Technical writing

PACER Federal Courts: The Database Behind 1 Billion Federal Court Documents

· 12 min read· AI Analytics
PACERFederal CourtsJudiciaryLegal DataFederal Data

The Public Access to Court Electronic Records system holds dockets and documents for every federal district, bankruptcy, and appellate case filed since the 1980s—over 1 billion documents, 900+ million pages, accessible via a per-page fee that generated $100M+ in revenue before the 2023 fee waiver expansion. PACER is simultaneously the most comprehensive public legal database in the world and one of the most difficult to access in bulk.

What PACER is

PACER—Public Access to Court Electronic Records—is the public-facing access layer of the federal judiciary's electronic case management infrastructure. The system is administered by the Administrative Office of the United States Courts (AO), which supports the federal judiciary's IT operations across all Article III courts and the Court of International Trade, the Court of Federal Claims, and the Judicial Panel on Multidistrict Litigation (JPML).

The backend system is CM/ECF—Case Management/Electronic Case Files—which is what lawyers and clerks use to file and manage cases electronically. PACER is the public portal layered on top of CM/ECF. Attorneys file through CM/ECF; the public reads those filings through PACER. The two are often used interchangeably but are technically distinct: CM/ECF is the filing system, PACER is the retrieval system.

Unlike many federal databases that have a central repository, each court maintains its own PACER instance. The 94 federal district courts, 94 bankruptcy courts, 13 circuit courts of appeals, the JPML, the Court of International Trade, and the Court of Federal Claims each run their own CM/ECF system. A single PACER account created at pacer.gov provides unified login across all of them, but the underlying databases are not merged—searching for a case requires knowing which court to query, or using the PACER Case Locator to search across all courts simultaneously.

What is in the system

The scope of PACER is broad, but not unlimited. Understanding what falls inside and outside the system matters for anyone building applications on top of it.

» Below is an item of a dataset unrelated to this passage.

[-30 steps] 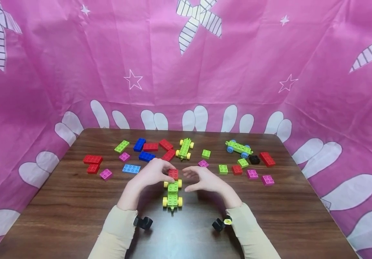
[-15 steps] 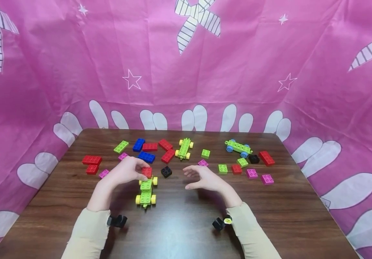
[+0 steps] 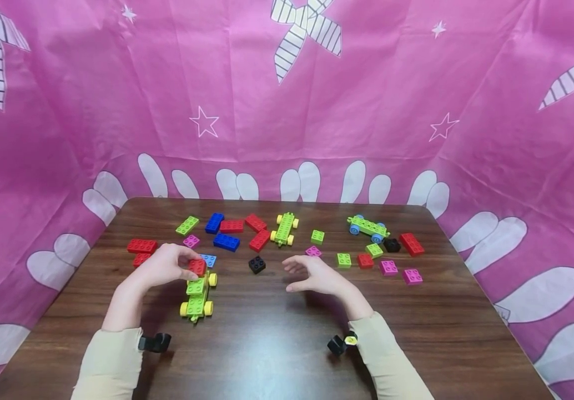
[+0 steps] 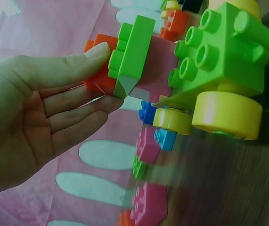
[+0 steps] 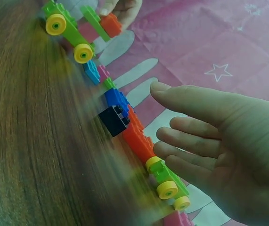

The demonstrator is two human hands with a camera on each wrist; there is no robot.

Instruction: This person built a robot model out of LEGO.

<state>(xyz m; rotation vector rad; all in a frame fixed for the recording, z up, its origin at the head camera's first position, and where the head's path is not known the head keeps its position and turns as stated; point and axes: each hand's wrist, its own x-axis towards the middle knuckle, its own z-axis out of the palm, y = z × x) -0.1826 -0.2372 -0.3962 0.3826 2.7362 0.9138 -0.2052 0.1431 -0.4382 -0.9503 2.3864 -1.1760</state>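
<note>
While held: one car [image 3: 196, 297], one brick [image 3: 197, 267].

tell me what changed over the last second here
The left hand, pinching the red brick atop the green wheeled car, slid the car left across the table, from the centre to left of it. That uncovered a black brick. The right hand stayed where it was, fingers relaxed and empty. The loose bricks did not move.

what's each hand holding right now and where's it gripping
The left hand pinches the red brick at the front of the green car. The right hand holds nothing.
</note>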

Civil dockets are the core of PACER for most research uses. Every civil complaint filed in federal district court generates a docket entry. Subsequent filings—answers, motions to dismiss, discovery orders, summary judgment briefing, trial exhibits, opinions, judgments, and notices of appeal— each generate additional docket entries with linked documents. A fully litigated civil case may have hundreds of docket entries. The docket text summarizes each filing; the linked document is the actual PDF. Both are in PACER.

Criminal dockets are also in PACER, though with important exceptions. Plea agreements, sentencing memoranda, and PSRs (pre-sentence reports) are often sealed. Juvenile cases, immigration removal proceedings, and national security matters handled under the Classified Information Procedures Act (CIPA) generate sealed or restricted dockets. A criminal docket visible in PACER may represent only a portion of the actual case file.

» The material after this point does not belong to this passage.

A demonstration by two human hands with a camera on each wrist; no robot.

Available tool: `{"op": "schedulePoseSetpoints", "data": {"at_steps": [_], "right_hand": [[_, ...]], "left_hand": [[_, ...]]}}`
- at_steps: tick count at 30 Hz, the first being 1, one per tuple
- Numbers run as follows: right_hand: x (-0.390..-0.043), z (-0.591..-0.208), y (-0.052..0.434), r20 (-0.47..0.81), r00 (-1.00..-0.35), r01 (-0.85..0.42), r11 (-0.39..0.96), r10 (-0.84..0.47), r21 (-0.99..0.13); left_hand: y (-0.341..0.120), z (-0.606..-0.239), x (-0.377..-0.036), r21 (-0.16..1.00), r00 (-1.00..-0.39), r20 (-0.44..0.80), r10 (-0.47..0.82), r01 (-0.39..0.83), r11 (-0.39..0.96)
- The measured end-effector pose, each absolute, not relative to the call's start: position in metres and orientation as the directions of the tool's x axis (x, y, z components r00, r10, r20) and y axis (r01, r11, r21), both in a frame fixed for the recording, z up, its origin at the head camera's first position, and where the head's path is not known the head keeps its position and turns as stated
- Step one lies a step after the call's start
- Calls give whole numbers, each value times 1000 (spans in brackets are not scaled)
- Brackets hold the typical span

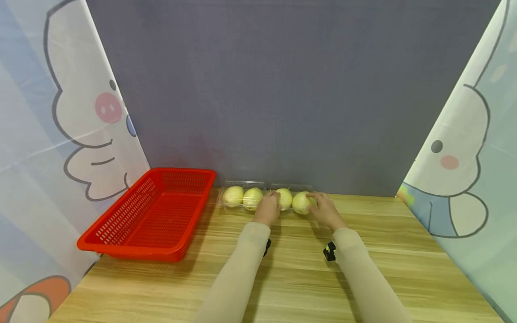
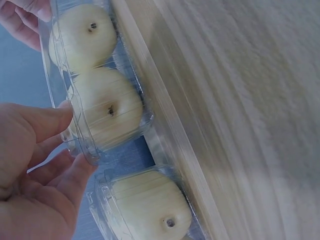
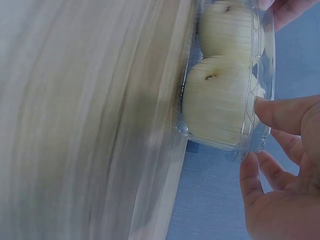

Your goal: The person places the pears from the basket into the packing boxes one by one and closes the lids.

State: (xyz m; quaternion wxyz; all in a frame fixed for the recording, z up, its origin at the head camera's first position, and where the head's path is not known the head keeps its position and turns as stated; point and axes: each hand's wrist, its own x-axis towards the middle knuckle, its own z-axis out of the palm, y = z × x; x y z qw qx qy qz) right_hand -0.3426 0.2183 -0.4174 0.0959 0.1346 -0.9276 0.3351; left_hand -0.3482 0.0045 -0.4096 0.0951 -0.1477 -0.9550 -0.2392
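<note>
Two clear plastic fruit boxes stand end to end at the table's far edge, each with two pale yellow round fruits. My left hand (image 1: 269,202) pinches the left end of the right box (image 1: 291,187), and my right hand (image 1: 319,202) pinches its right end. In the left wrist view the thumb and fingers of the left hand (image 2: 77,135) close on the box (image 2: 95,80) rim, beside a fruit (image 2: 107,112). In the right wrist view the right hand (image 3: 252,131) grips the rim of the same box (image 3: 260,60) over a fruit (image 3: 217,102). The left box (image 1: 242,184) is untouched.
A red perforated basket (image 1: 133,224) with nothing in it sits on the wooden table (image 1: 291,278) to the left of the boxes. A grey backdrop rises right behind the boxes. Cartoon-printed curtains hang on both sides.
</note>
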Motion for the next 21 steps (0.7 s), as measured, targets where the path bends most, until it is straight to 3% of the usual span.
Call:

Bankruptcy filings are held in the bankruptcy court CM/ECF instances, which are separate from the district court systems. Chapter 7 liquidation petitions, Chapter 11 reorganization plans, Chapter 13 wage-earner plans, schedules of assets and liabilities, statements of financial affairs, proofs of claim, trustee reports, and adversary proceeding dockets (separate mini-cases litigated within a bankruptcy) are all in PACER via the bankruptcy court instances.

Appellate dockets are in PACER via the circuit court instances. Briefs, appendices, oral argument recordings (for courts that post them), and opinions are accessible. The Supreme Court is not part of PACER; it maintains its own separate electronic filing system.

What PACER does not contain: sealed documents (though their existence on the docket is often indicated), grand jury materials, immigration court proceedings (those are EOIR, not Article III courts), most state court records, and records predating the electronic filing era that were never digitized.

Case number format and docket structure

Federal case numbers follow a standardized format that encodes the filing court, year, case type, and sequential number within that court and year. The format is:

ComponentExampleMeaning
11:23-cv-12345Division number within the district (optional in some districts)
231:23-cv-12345Two-digit filing year (2023)
cv1:23-cv-12345Case type: civil
123451:23-cv-12345Sequential docket number within that court and year

The case type codes are standardized across all district courts: cv for civil, cr for criminal, mc for miscellaneous, and po for petty offense. Bankruptcy courts use bk for main bankruptcy cases and ap for adversary proceedings (the separate mini-cases filed within a bankruptcy). Each docket entry carries an entry number, the date filed, docket text summarizing the filing, and a link to the document if one was filed.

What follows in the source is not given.